Sql-server – Low PLE and data warehouse

data-warehousedatabase-designsql server

Let's imagine : I have several instances of an application, spread into several servers, each instance has a database and data of each database is regularly extracted and stored in a central data warehouse. Sounds like a classic stuff.

This DW size is ~1 To, all the tables are partitioned (monthly) on the creation date of the records.
The DB server has 32 Go of RAM allocated to SQLServer (2014, enterprise).

The thing is that the PLE of this DB server is always low. Low meaning less than 120 seconds.
I know that evaluating PLE "good" value is a complex topic (here or there) and should be correlated with other indicators, but I have always been told that the higher the PLE is, the better it is (for performance, stability, etc…).

The process that extracts data from production instances to the DW runs every 5 minutes.
This process can affect thousands of records, not necessarily the most recent ones (for instance a customer A is created, customer B that was created 6 months ago is updated, etc…). So each time SQLServer will have to access different pages. And therefore PLE will drop.
So, as the process is designed currently, the low PLE seems normal to me.
And actually maybe it's not a so big deal because all other processes using this DW (reporting, aggregation and all) are stable and performant.

So, questions:

  • is my understanding correct and low PLE normal in this context ?
  • should I stop worrying and tell the supervision guy not to shout every time Nagios says the PLE is too low?
  • or should I stop asking dumb questions and ask for more CPU / RAM ?

Best Answer

It can be normal for Page Life Expectancy (PLE) on SQL Servers in a Data Warehouse setup with frequent reloads to jump up and down.

Why?

Well which data will users normally query? It's the data that has been most recently inserted, because that is the data that is interesting. Unless you are performing analysis over long periods of time and conducting forecasts based on last years data.

Page Handling in Memory (Buffer Cache)

Microsoft SQL Server has an internal counter in each page that is stored in memory. This counter starts at four and is deducted by one, each time the SQL Server database engine looks at the page, when no reads occurred.

Under this algorithm, there are “Clock Hands” that sweep the cache at regular intervals. Every time the clock hand steps on a not-in-use entry, it decreases cost by some amount. If the entry is not in use and its cost is zero, the clock hand makes the entry invisible and then attempts to remove it from the cache. In fact, Lifetime of an entry is managed by an embedded reference count in the Clock Entry Info class. After this count goes to 0, an entry is destroyed.

(Reference: An in-depth look at SQL Server Memory–Part 2)

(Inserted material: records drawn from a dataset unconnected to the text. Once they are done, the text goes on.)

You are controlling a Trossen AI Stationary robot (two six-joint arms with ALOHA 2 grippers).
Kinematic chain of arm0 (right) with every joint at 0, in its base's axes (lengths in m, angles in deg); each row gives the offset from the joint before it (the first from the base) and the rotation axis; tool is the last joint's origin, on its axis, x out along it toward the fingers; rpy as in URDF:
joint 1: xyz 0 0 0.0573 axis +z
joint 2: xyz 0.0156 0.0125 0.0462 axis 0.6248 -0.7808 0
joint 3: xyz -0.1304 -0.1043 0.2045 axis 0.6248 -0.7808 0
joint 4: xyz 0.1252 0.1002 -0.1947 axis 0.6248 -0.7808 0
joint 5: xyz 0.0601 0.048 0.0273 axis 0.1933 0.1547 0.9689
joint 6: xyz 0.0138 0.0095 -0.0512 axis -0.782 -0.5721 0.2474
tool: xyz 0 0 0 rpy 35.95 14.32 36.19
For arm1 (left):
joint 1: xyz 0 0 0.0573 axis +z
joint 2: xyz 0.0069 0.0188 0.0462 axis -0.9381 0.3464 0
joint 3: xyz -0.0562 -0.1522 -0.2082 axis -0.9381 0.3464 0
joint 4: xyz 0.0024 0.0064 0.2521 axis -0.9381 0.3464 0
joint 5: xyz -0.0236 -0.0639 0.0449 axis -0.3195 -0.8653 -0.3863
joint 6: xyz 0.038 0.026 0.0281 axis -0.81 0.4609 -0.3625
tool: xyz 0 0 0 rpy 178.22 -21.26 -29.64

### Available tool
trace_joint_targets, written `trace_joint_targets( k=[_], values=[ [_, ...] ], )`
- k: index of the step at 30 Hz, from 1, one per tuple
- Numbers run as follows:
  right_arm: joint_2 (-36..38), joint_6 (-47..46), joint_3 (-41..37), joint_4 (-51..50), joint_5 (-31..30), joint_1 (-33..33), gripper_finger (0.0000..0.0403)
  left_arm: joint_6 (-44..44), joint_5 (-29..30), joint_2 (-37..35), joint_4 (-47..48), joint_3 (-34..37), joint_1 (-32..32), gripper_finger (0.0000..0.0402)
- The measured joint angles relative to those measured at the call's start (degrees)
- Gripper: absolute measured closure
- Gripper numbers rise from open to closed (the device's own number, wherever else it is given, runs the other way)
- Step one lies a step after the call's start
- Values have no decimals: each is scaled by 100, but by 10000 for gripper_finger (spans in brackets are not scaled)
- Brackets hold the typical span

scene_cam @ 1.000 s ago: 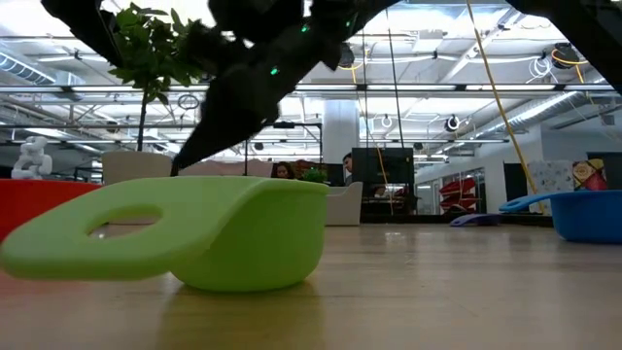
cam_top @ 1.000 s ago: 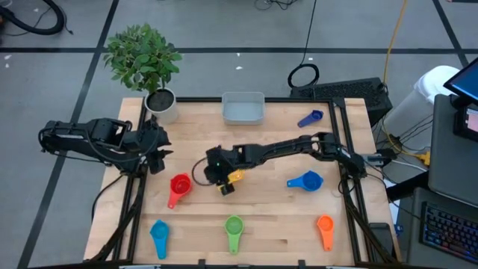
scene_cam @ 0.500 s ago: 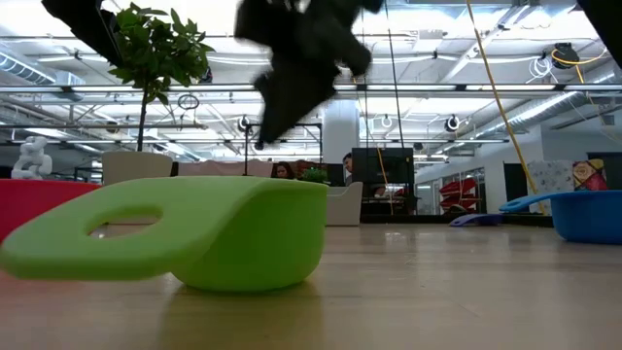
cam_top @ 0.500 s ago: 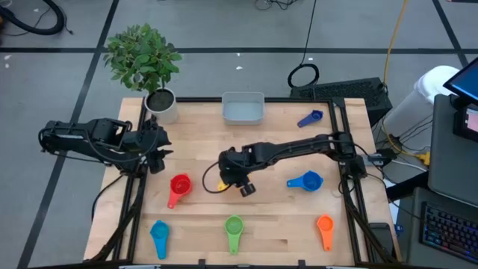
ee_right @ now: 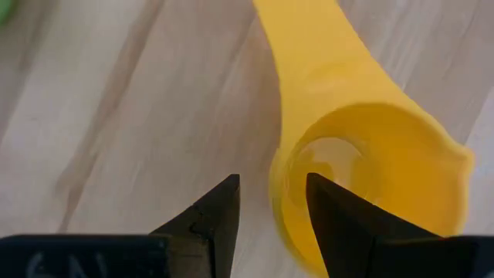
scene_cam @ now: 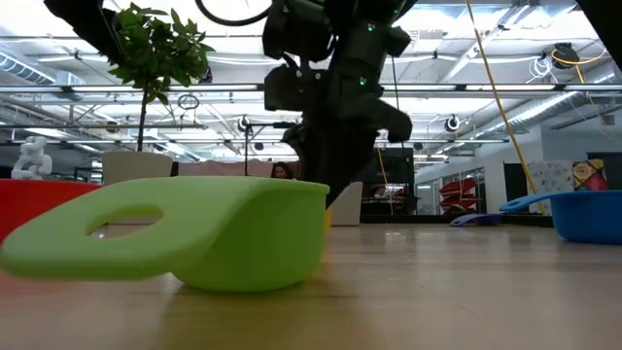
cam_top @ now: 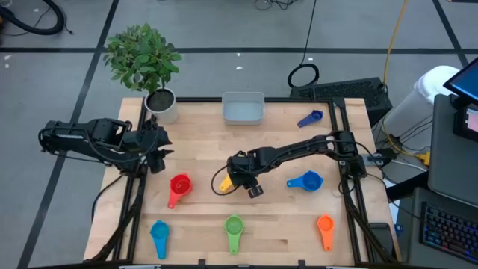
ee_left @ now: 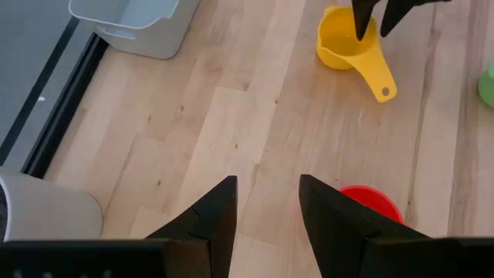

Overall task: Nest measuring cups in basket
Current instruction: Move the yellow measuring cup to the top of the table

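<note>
A small yellow measuring cup (ee_right: 370, 181), a round scoop with a short flat handle, lies on the wooden surface (cam_top: 276, 224) at the centre of the overhead frame. The right gripper (ee_right: 272, 202) straddles its rim, jaws parted, not clenched. The pale grey-blue basket (cam_top: 243, 109) sits at upper centre. The left gripper (ee_left: 266, 202) waits at left, jaws released.

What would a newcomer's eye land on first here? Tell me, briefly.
First, the right gripper at mid-table, its jaws open astride the rim of the small yellow plastic measuring cup. Around it lie bright plastic scoops: red, green, light blue, orange and dark blue. The pale grey-blue rectangular basket sits at the far edge beside a leafy potted plant.
</note>
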Motion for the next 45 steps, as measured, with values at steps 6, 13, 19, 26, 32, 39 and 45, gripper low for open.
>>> trace_joint_targets(
  k=[6, 13, 19, 26, 32, 39, 45],
  values=[
    [4, 98, -1, -69, -207, -57, 290, -3, 6, 0, -19, 2, -2, 256],
    [4, 155, 0, -174, -245, -203, 394, 17, 6, 0, -20, 2, 0, 256],
    [4, 150, 0, -229, -507, -454, 399, 17, 5, 0, -20, 2, 0, 256],
    [17, 203, -165, 43, -515, -939, 401, 63, 3, 0, -20, 2, -2, 256],
    [48, 229, -586, 351, -519, -1318, 401, 75, 1, 0, -22, 2, -2, 256],
    [32, 215, -744, 414, -508, -1430, 402, 77, -3, 0, -24, 2, -2, 256],
    [103, 198, -754, 472, -354, -1394, 362, 81, -5, 0, -24, 2, -2, 256]
  ],
)
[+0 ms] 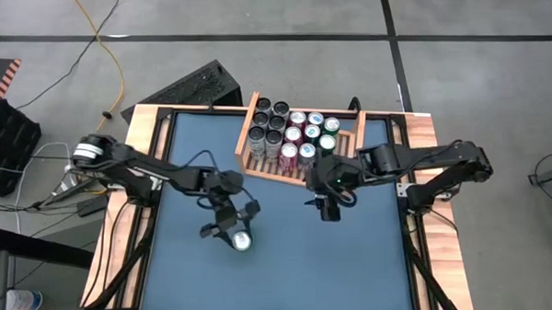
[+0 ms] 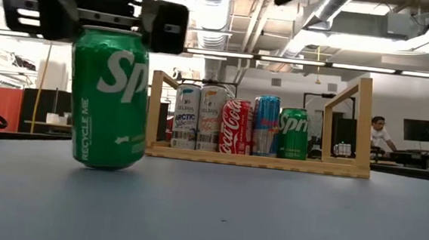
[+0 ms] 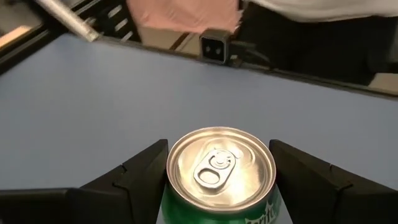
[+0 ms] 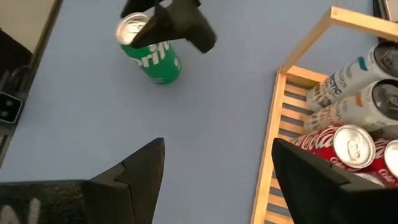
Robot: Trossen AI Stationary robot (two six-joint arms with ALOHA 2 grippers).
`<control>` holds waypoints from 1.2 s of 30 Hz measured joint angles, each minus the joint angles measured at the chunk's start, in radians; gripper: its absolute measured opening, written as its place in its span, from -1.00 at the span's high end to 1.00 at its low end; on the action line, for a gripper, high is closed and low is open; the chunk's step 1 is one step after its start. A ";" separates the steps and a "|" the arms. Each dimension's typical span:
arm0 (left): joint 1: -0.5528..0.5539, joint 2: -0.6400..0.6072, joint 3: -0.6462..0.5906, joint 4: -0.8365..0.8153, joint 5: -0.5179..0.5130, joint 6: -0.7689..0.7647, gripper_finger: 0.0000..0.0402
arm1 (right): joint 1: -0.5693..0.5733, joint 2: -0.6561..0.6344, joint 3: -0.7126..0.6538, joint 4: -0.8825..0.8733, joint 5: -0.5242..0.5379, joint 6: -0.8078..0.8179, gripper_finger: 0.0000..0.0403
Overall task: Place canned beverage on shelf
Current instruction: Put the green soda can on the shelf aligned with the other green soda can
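We're at the pick-up: our left hand hangs over the green can, which stands upright on the blue bench, well apart from the shelf. Fingers flank the can's rim on both sides, close against it, though we can't tell if they're truly clamping yet. Next, we reckon, comes a firm squeeze, a lift and a carry over the shelf's low front rim. Our right hand waits spread, gripping nothing, just before the shelf.
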State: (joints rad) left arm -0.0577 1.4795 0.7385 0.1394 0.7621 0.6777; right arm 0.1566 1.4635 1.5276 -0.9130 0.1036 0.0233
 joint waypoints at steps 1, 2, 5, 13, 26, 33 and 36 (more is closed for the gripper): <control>0.003 0.027 0.025 -0.005 0.023 0.018 -0.24 | 0.004 0.001 0.000 -0.006 0.000 0.003 -0.40; 0.004 0.052 0.051 -0.018 0.044 0.042 -0.24 | 0.010 0.002 -0.001 -0.011 0.000 0.003 -0.40; 0.021 0.114 0.133 -0.080 0.100 0.098 -0.24 | 0.028 0.007 0.000 -0.007 0.000 0.004 -0.40; 0.057 0.145 0.288 -0.316 0.250 0.295 -0.24 | 0.069 0.010 0.000 -0.023 0.001 0.008 -0.40; 0.164 0.144 0.307 -0.300 0.477 0.378 -0.24 | 0.093 0.010 0.000 -0.048 0.002 0.081 -0.40; 0.160 0.171 0.307 -0.331 0.430 0.384 -0.24 | 0.092 0.010 0.000 -0.047 0.002 0.101 -0.40; 0.161 0.226 0.307 -0.326 0.426 0.383 -0.24 | 0.092 0.010 0.000 -0.041 0.002 0.101 -0.40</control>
State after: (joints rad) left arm 0.1029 1.7055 1.0451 -0.1866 1.1882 1.0610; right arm 0.2485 1.4731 1.5272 -0.9541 0.1058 0.1246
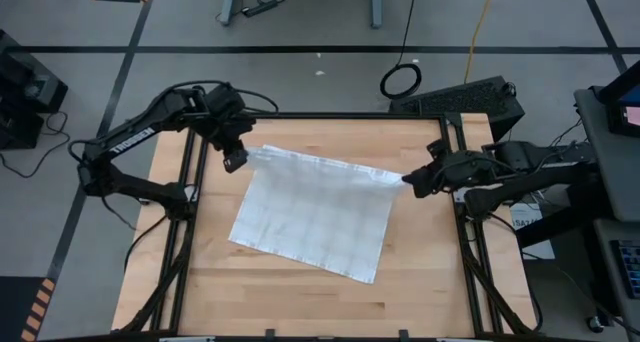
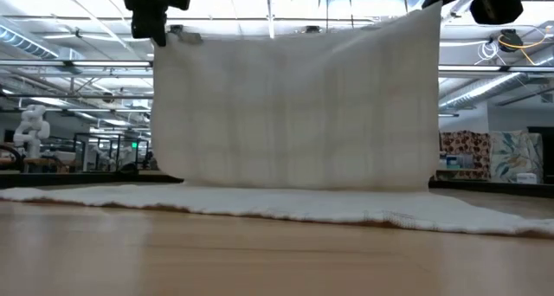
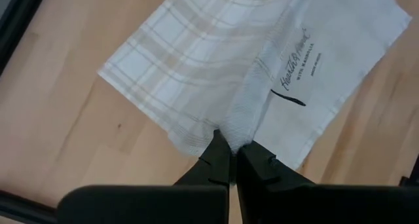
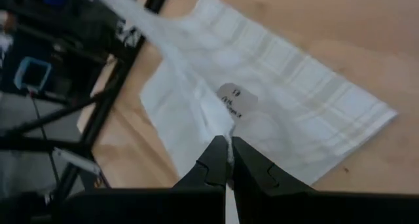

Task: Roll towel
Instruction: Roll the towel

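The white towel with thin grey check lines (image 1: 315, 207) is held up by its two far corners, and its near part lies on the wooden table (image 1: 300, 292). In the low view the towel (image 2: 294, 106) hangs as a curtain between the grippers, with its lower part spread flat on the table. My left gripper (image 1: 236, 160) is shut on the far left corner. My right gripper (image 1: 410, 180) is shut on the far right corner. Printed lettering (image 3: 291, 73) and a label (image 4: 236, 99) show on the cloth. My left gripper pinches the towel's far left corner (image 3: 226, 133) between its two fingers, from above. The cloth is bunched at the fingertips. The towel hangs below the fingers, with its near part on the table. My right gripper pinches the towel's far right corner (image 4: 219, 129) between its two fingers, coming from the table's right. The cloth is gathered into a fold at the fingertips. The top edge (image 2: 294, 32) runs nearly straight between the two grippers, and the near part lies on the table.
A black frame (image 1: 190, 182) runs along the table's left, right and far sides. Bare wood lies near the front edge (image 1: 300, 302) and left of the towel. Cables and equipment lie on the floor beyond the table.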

In a Data Warehouse setup each time you load new data and each time the users request this new data it has to be read from disk into memory (buffer cache). This results in all pages that have a zero in the internal counter to be removed from the buffer cache.

Page Life Expectancy

Removing data pages from the buffer cache and moving new data from disk into the buffer cache, results in the Page Life Expectancy value to fall below the recommended threshold of 300, because the new pages initially have a PLE of zero (0). The sum of all new pages in memory (PLE=0) and all old pages in memory (PLE > 300) can fall below 300.

A PLE of 300 is not much of a recommendation nowadays:

A PLE of 300 means your entire buffer pool is being effectively flushed and re-read every five minutes. When the threshold guidance for PLE of 300 was first given by Microsoft, around 2005/2006, that number may have made more sense as the average amount of memory on a server was much lower. Nowadays, where servers routinely have 64GB, 128GB, and higher amounts of memory, having roughly that much data being read from disk every five minutes would likely be the cause of a crippling performance issue...

Reference: Knee-Jerk PerfMon Counters : Page Life Expectancy)

Your SQL Server is performing as designed, given the current hardware

More Hardware?

Now if your users are experiencing performance issues when retrieving data, then you might benefit from more memory, because SQL Server will then be able to store more data in the Buffer Cache without having to purge all of the data when new data is loaded. Your PLE counter will probably still fall when new data is stored in your DW database, but it might not fall so dramatically.

Baseline

You will have to monitor your system and have a baseline that shows you the normal behaviour. Anything outside the norm is then worth an analysis.

5 Reasons You Must Start Capturing Baseline Data

Baselines are a good idea. Every DBA that I’ve spoken with seems to understand the value: So why is it that so many companies do not have baseline data? I think there are two factors at play. The first is the startup cost, and by cost I really mean time and effort. If you’re going to roll your own method for capturing baselines, you have to put some thought into it, answering the questions: - What data are you going to capture? - When are you going to capture data? - What methods will you use to get the data? - Where are you going to store it? - How are you going to report on it? - How are you going to manage the data long term?

Back to Basics: Capturing Baselines on Production SQL Servers

Once you know your baseline, you know what values for PLE are good for your DW SQL Server.